▶ WORK INSTRUCTIONS
Make an exact copy of the listing below. Pictures stay out of it.

▶ MATERIAL PROVIDED

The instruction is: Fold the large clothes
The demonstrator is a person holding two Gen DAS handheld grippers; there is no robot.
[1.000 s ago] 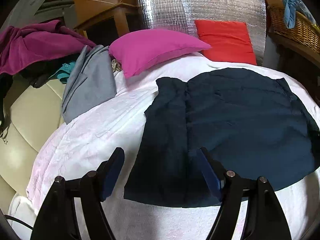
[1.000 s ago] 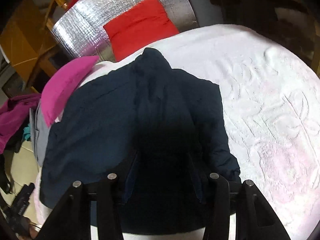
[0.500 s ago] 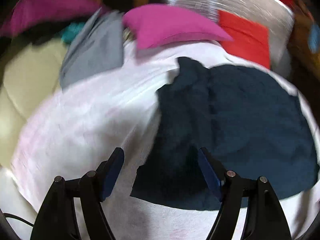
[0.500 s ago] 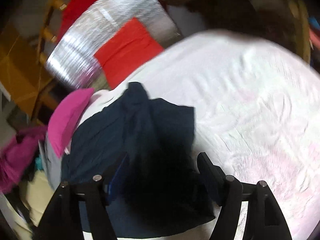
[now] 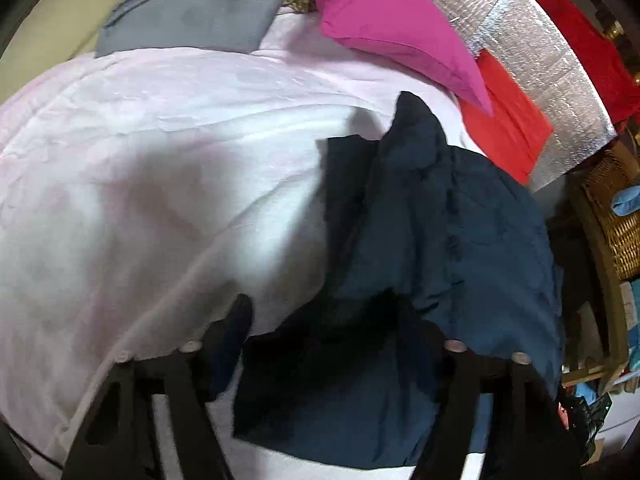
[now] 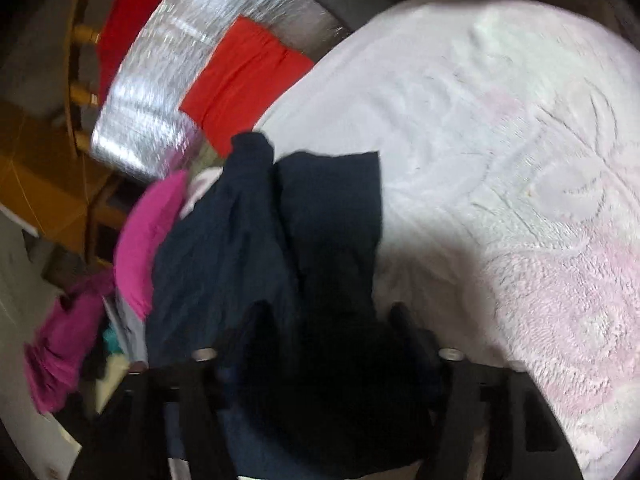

▶ TASK RESPONSE
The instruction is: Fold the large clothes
The demonstrator is a person holding two Gen DAS handheld grippers; there is no robot.
[1.000 s ago] 
[1.000 s ago] 
[0.500 s ago] 
[0.500 s ago] 
[now] 
[now] 

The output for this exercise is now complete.